Starting with the first line and ending with the one that holds "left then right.", retype the entries exactly.

--- INFORMATION SUPPLIED Enclosed Below ---

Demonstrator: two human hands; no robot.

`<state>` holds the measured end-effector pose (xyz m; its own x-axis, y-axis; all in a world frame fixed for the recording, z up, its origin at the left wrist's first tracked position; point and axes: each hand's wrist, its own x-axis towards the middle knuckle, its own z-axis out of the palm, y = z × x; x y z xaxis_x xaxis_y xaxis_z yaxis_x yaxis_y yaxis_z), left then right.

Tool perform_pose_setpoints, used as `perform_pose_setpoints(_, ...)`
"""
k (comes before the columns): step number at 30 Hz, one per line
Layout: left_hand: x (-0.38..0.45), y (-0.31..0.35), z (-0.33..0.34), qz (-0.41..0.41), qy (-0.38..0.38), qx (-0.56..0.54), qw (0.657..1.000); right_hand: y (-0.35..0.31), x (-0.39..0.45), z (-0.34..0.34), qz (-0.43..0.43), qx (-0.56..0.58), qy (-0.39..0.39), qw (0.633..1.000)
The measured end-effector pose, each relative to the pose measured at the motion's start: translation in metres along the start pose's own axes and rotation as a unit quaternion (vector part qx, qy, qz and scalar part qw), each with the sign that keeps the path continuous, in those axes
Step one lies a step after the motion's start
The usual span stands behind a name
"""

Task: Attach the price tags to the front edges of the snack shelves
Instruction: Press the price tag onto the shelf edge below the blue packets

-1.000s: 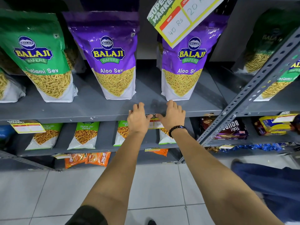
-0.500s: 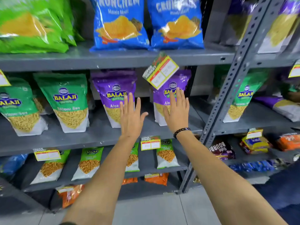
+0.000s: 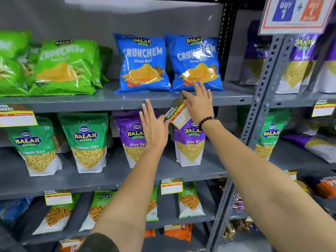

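Yellow-bordered card, light and easily bent, is how the price tag (image 3: 177, 115) is judged; it hangs tilted at the front edge of the grey shelf (image 3: 91, 104) and is best taken by its free lower corners. The right hand (image 3: 198, 104) is laid against its upper end, fingers spread, nothing clenched; the left hand (image 3: 154, 124) is held open just beside it. "SUPER MARKET" is read on the tag, "BALAJI CRUNCHEM Masala Masti" on the blue bags (image 3: 143, 62) above
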<state>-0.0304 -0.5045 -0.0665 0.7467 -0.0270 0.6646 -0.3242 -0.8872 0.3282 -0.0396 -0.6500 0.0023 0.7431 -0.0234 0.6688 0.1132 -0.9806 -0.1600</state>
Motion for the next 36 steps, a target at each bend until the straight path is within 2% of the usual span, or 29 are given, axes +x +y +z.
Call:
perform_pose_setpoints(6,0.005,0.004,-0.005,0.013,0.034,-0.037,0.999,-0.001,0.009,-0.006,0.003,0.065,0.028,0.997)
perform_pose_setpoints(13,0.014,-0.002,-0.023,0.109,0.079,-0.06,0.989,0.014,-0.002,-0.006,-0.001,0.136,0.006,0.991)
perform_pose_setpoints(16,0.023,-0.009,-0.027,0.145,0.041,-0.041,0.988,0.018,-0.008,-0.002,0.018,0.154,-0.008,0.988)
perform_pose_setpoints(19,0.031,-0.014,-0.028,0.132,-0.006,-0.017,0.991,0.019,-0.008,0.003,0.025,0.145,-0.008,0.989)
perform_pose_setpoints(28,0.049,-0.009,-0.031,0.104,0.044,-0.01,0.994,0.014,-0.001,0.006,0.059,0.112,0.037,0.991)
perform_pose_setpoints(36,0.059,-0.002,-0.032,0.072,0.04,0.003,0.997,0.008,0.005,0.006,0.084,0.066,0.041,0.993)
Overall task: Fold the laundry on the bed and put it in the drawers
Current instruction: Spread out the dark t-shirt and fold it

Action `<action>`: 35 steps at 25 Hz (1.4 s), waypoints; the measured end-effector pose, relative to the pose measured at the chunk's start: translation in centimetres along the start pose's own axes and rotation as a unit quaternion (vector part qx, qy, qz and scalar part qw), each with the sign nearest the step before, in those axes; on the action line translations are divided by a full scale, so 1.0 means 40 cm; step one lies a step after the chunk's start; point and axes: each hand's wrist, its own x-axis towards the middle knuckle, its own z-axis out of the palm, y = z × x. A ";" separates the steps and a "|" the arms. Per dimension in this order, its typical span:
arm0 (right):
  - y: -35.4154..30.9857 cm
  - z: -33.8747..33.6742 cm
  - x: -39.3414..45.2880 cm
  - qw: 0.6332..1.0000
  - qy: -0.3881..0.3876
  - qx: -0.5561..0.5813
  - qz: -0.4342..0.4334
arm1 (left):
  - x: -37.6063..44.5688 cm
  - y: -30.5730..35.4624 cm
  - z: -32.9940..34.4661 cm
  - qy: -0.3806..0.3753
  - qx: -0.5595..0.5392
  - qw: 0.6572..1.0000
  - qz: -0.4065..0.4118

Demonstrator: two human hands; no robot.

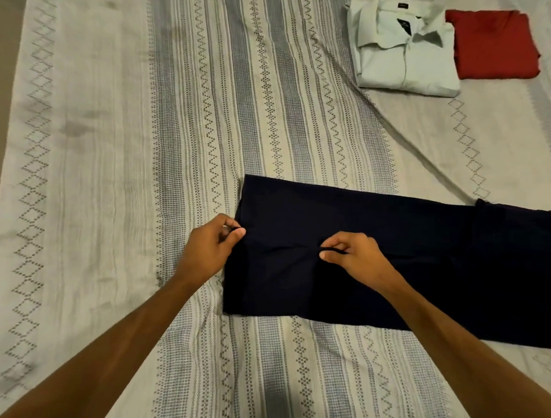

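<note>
Two hands pinch the dark navy garment [396, 262] lying flat on the bed [105, 160] — the left hand [211, 246] nips its left edge between thumb and fingers, the right hand [353, 255] nips a raised crease near the middle. It looks light, soft and limp, likely to sag and wrinkle — best held at edges or corners, both hands well apart.
</note>
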 end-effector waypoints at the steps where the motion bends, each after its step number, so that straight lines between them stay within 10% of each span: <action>1: 0.004 0.016 0.003 0.999 0.011 -0.037 -0.008 | -0.003 -0.003 0.011 0.025 0.001 1.000 -0.012; 7: 0.021 0.007 -0.004 0.998 0.046 0.030 -0.020 | -0.035 0.005 0.024 0.092 -0.022 0.994 -0.049; 13: 0.065 0.076 -0.069 0.934 0.209 -0.267 -0.111 | -0.133 0.045 0.047 0.113 -0.007 0.975 -0.189; 18: 0.071 0.204 -0.091 0.956 0.100 -0.272 -0.054 | -0.124 0.042 0.088 -0.026 0.050 0.974 -0.221; 27: -0.153 0.042 0.091 0.964 0.024 -0.207 -0.165 | -0.220 0.003 0.079 0.021 0.146 0.963 -0.225; 35: -0.326 -0.005 0.340 0.886 -0.168 -0.376 -0.212 | -0.304 -0.026 0.148 0.037 -0.131 0.950 -0.280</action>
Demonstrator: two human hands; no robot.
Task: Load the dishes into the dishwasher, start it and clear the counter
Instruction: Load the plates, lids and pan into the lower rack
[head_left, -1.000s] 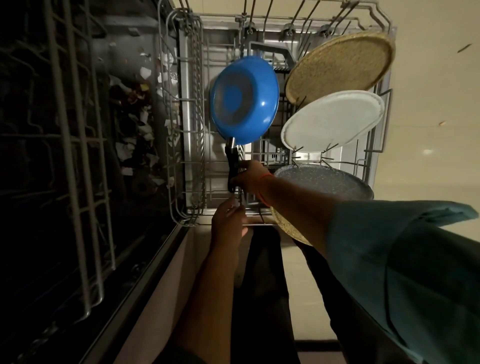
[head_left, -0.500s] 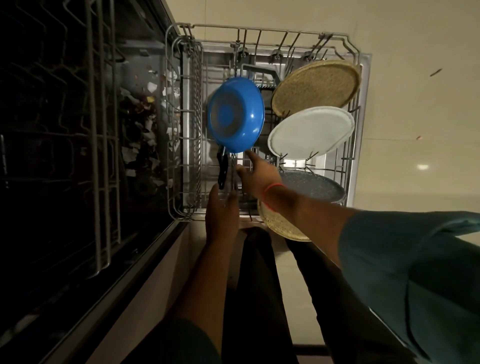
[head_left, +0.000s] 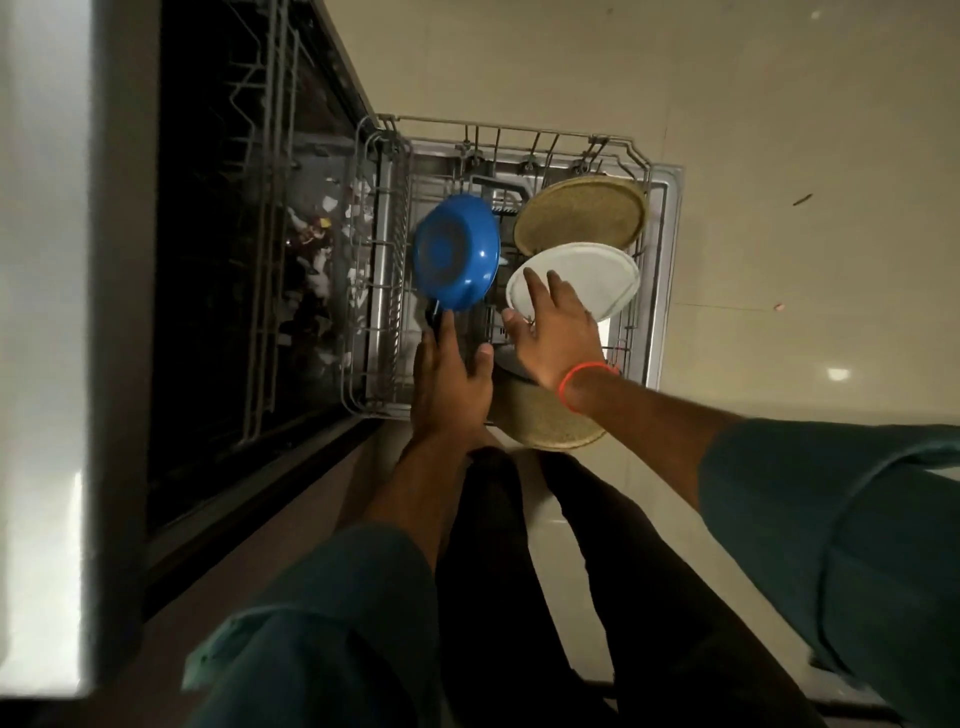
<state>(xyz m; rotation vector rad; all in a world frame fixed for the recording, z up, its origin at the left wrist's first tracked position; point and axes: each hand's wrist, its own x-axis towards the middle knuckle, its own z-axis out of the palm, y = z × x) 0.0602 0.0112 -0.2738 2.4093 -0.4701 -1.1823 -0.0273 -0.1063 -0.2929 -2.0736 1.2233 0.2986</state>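
Note:
The dishwasher's lower rack (head_left: 498, 127) is pulled out over the floor. A blue pan (head_left: 457, 252) stands on edge in its left side, black handle pointing toward me. My left hand (head_left: 449, 384) lies over that handle with straight fingers and the thumb spread. My right hand (head_left: 558, 338) hovers open, fingers spread, over the near edge of a white plate (head_left: 592, 275). Behind it stands a tan plate (head_left: 582, 213). Another tan plate (head_left: 550, 421) stands at the near end. A grey plate (head_left: 511, 361) is mostly hidden under my right hand.
The dishwasher's dark interior with its upper wire rack (head_left: 270, 208) lies to the left. A pale counter edge (head_left: 41, 364) runs down the far left. Beige floor tiles (head_left: 779, 208) surround the rack on the right; my legs stand just below it.
My right hand let go of the pan handle and moved right, opening over the white plate. My left hand stays at the handle. The view has pulled back from the rack.

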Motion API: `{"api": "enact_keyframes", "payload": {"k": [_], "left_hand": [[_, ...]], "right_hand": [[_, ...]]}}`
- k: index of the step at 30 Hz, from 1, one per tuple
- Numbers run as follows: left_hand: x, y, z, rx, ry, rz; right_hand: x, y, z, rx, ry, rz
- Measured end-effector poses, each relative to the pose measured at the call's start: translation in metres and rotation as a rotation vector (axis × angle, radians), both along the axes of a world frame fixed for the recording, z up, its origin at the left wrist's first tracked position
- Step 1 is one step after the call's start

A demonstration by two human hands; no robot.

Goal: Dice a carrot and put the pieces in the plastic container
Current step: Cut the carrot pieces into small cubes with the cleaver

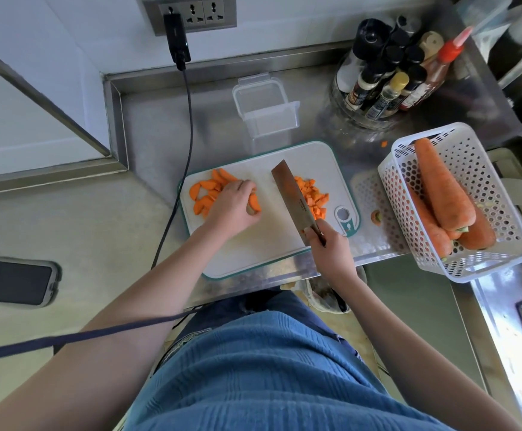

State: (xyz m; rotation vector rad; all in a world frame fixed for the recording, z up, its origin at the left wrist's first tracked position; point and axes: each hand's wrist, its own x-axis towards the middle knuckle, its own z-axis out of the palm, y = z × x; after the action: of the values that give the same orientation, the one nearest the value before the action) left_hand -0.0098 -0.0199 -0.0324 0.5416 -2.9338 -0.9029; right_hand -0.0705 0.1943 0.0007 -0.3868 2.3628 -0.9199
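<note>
Left hand [233,204] curls over carrot slices [209,194] on the cutting board's [253,244] left side, fingers bunched on a piece. Right hand [328,247] grips the cleaver [293,197] beside diced carrot [314,197]. Behind the board sits the plastic container [265,107]; right, a basket [486,188] holds whole carrots [440,185].

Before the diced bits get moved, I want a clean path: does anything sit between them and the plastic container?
Nothing visible does. The diced pile lies on the cutting board; the open plastic container stands just beyond the board's far edge. The cleaver lies left of the pile.
</note>
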Motion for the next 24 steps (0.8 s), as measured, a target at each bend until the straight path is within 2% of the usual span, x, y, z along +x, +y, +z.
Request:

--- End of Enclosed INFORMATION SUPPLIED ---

ANSWER FOR THE TASK >>
Demonstrator: two human hands; no robot.

`<state>` holds the measured end-effector pose (xyz m; its own x-axis, y-axis; all in a world frame fixed for the recording, z up, its origin at the left wrist's first tracked position; point and axes: each hand's wrist, its own x-axis towards the middle knuckle, its own z-axis out of the palm, y = z × x; x y z xaxis_x xaxis_y xaxis_z yaxis_x yaxis_y yaxis_z), left then right.

That concludes the response.